#### [REQUIRED ACTION]
Please report every line from the material that contains the word "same".

#### [MATERIAL FOR THIS TASK]
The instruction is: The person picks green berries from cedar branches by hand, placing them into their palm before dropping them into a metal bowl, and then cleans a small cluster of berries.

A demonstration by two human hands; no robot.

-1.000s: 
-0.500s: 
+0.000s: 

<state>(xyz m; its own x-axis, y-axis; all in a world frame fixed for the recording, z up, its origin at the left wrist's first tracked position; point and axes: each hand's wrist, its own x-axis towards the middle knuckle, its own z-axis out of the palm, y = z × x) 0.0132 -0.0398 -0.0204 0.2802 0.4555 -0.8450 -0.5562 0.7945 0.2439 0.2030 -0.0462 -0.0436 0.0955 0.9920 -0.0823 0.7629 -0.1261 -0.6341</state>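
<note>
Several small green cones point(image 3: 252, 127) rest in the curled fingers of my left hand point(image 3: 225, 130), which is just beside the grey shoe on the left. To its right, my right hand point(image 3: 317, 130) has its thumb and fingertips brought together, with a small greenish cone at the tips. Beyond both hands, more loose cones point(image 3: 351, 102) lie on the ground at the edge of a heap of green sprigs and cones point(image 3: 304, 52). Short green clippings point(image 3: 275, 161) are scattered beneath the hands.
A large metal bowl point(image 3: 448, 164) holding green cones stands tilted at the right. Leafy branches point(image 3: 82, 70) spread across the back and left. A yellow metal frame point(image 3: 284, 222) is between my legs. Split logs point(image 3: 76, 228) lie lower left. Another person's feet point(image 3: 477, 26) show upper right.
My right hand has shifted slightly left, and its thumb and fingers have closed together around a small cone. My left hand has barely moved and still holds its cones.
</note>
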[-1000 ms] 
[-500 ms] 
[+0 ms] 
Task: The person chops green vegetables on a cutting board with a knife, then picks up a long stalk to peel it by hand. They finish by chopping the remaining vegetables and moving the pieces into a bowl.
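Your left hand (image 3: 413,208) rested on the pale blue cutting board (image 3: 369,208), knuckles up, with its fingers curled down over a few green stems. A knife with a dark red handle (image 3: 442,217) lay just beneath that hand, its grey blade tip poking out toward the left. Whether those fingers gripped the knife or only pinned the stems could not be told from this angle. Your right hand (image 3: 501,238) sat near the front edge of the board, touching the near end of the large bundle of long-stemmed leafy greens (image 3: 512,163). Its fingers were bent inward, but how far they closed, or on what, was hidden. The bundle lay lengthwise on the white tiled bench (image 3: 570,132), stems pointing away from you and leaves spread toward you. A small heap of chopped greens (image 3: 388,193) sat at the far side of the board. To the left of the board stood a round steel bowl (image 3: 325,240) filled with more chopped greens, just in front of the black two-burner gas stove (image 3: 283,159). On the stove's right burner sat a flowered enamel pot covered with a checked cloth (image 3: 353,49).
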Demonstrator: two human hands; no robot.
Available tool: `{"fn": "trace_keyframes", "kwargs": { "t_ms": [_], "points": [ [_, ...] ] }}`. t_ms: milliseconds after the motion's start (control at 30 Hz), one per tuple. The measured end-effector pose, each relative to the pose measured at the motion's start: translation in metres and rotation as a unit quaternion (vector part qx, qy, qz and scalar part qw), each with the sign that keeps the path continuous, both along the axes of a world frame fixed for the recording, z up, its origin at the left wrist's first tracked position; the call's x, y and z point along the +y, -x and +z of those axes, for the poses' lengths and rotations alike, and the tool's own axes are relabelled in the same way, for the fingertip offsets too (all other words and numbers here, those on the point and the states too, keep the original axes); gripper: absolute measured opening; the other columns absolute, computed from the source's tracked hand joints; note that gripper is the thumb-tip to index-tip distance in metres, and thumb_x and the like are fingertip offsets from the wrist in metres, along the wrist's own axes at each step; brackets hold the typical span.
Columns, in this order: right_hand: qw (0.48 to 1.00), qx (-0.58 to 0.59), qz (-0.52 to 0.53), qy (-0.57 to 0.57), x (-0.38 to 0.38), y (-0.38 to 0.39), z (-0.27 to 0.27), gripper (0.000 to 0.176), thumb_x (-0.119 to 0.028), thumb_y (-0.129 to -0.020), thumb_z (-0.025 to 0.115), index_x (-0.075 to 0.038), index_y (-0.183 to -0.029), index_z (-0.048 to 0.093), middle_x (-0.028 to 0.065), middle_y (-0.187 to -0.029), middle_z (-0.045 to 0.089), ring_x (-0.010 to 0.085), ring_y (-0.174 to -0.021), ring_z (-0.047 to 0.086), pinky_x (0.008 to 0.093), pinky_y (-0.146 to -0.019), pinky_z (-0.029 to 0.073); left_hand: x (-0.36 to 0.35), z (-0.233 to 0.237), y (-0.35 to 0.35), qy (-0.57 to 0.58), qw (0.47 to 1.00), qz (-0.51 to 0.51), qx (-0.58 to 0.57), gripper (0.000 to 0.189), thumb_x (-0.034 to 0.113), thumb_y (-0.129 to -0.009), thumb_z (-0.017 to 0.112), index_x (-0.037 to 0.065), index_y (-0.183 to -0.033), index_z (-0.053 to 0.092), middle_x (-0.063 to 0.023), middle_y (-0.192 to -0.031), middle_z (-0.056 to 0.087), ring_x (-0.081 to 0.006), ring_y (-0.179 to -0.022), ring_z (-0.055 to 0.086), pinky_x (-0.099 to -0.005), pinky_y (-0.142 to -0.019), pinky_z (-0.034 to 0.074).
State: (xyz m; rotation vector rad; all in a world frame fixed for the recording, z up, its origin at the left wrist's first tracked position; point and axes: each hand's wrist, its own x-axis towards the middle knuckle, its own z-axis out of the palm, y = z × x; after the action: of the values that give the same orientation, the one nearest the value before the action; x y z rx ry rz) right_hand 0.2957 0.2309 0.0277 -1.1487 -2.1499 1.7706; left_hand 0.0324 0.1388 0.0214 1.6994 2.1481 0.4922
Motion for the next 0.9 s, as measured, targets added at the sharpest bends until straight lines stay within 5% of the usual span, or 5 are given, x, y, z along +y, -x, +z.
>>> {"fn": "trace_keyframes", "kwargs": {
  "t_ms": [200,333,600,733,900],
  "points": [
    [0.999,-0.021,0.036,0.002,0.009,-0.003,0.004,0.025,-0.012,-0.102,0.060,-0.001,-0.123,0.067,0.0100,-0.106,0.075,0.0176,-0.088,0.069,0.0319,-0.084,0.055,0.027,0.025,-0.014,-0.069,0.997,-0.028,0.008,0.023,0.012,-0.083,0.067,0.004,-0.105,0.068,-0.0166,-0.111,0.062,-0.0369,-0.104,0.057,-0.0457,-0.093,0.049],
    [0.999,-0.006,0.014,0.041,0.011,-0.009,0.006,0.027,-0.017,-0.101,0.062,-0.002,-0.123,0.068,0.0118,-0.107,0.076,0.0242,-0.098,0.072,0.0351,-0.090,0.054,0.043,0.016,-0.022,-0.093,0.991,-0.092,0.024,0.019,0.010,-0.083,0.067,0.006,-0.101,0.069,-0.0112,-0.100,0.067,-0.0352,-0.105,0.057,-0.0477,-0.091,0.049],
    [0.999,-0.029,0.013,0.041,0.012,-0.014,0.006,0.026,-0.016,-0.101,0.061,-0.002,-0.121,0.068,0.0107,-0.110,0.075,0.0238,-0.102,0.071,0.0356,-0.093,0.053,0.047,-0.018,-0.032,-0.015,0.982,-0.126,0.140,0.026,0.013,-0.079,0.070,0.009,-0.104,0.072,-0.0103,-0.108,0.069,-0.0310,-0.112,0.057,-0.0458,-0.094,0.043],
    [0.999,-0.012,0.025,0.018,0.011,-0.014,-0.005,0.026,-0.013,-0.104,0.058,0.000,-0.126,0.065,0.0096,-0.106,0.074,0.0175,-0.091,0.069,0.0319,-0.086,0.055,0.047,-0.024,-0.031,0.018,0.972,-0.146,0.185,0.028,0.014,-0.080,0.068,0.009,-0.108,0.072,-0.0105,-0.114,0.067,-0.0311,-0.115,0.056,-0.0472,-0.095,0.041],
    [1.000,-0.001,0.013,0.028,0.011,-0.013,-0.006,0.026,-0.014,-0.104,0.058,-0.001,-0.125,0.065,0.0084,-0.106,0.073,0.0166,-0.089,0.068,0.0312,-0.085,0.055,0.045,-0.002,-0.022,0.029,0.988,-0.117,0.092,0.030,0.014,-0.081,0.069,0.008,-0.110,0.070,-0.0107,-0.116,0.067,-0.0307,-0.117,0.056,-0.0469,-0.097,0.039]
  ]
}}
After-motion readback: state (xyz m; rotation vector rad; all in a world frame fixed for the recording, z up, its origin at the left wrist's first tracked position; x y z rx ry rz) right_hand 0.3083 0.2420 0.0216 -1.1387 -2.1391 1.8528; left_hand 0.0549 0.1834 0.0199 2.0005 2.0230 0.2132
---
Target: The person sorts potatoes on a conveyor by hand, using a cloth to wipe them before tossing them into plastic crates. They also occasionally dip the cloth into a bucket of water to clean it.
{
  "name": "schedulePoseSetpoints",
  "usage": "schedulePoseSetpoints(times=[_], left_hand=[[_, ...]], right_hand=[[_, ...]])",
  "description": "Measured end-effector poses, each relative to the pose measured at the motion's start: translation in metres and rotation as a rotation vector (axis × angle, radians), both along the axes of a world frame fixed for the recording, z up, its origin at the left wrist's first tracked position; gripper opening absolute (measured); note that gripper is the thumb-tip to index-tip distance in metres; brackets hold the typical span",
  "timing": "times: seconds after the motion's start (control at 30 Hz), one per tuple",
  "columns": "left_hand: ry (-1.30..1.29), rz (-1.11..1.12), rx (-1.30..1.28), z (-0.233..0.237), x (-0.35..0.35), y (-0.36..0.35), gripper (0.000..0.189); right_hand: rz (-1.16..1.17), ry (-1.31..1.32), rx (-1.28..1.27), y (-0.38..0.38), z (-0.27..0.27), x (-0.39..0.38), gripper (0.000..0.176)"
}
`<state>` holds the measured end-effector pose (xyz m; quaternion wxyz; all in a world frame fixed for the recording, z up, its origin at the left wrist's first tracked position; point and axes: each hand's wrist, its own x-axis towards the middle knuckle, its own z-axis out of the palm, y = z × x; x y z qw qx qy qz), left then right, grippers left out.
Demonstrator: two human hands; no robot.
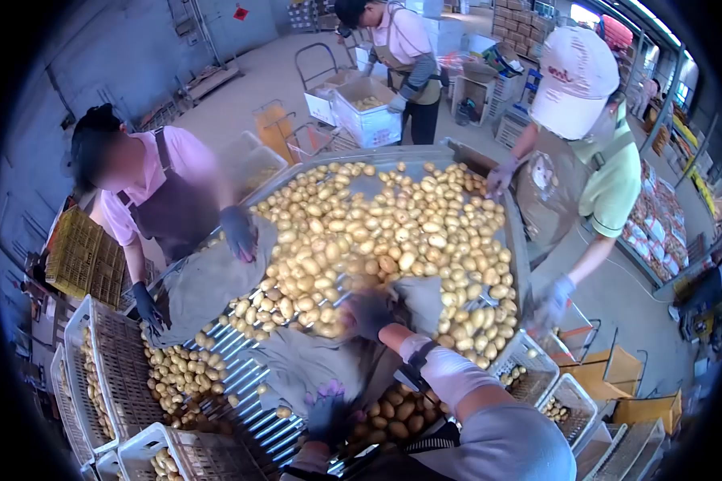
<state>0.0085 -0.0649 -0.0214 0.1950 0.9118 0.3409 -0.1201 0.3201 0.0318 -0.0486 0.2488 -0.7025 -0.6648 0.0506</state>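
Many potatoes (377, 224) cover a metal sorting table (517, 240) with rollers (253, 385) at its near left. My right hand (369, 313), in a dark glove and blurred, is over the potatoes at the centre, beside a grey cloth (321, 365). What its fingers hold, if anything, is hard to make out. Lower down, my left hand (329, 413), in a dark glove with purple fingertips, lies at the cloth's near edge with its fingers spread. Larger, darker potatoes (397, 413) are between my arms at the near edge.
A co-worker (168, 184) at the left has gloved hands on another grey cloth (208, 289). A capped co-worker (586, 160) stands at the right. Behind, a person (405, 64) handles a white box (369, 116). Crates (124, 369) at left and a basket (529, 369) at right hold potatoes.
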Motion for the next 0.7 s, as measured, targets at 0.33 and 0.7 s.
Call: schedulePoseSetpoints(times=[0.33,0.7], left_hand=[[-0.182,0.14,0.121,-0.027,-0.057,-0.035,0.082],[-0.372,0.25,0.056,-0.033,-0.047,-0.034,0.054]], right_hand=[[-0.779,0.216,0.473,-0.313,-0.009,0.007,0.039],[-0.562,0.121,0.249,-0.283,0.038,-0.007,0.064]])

#### [RESULT FOR THIS EXERCISE]
Available tool: `{"fn": "trace_keyframes", "kwargs": { "t_ms": [_], "points": [ [_, ...] ] }}`. t_ms: milliseconds after the motion's start (control at 30 Hz), one per tuple. The measured end-effector pose, each relative to the pose measured at the motion's start: translation in metres and rotation as a unit quaternion (vector part qx, qy, qz and scalar part qw), each with the sign that keeps the path continuous, both along the axes of a world frame fixed for the recording, z up, its origin at the left wrist's first tracked position; the call's x, y and z point along the +y, -x and +z of those axes, for the poses' lengths and rotations alike, and the tool's own axes are relabelled in the same way, for the fingertip offsets too (all other words and numbers here, those on the point and the states too, keep the original axes); gripper: absolute measured opening; the other columns absolute, computed from the source's tracked hand joints; note that gripper is the thumb-tip to index-tip distance in metres, and thumb_x and the like are fingertip offsets from the wrist in metres, along the wrist's own axes at each step; brackets hold the typical span.
State: (xyz m; rotation vector rad; all in a world frame fixed for the recording, z up, its origin at the left wrist's first tracked position; point and axes: each hand's wrist, its own x-axis towards the middle knuckle, its own z-axis out of the palm, y = z × x; after the action: of the values that give the same orientation, the one nearest the value before the action; x y z rx ry rz) right_hand 0.2957 0.2309 0.0277 -1.1487 -2.1499 1.7706; left_hand 0.0324 0.1388 0.0214 1.6994 2.1481 0.4922

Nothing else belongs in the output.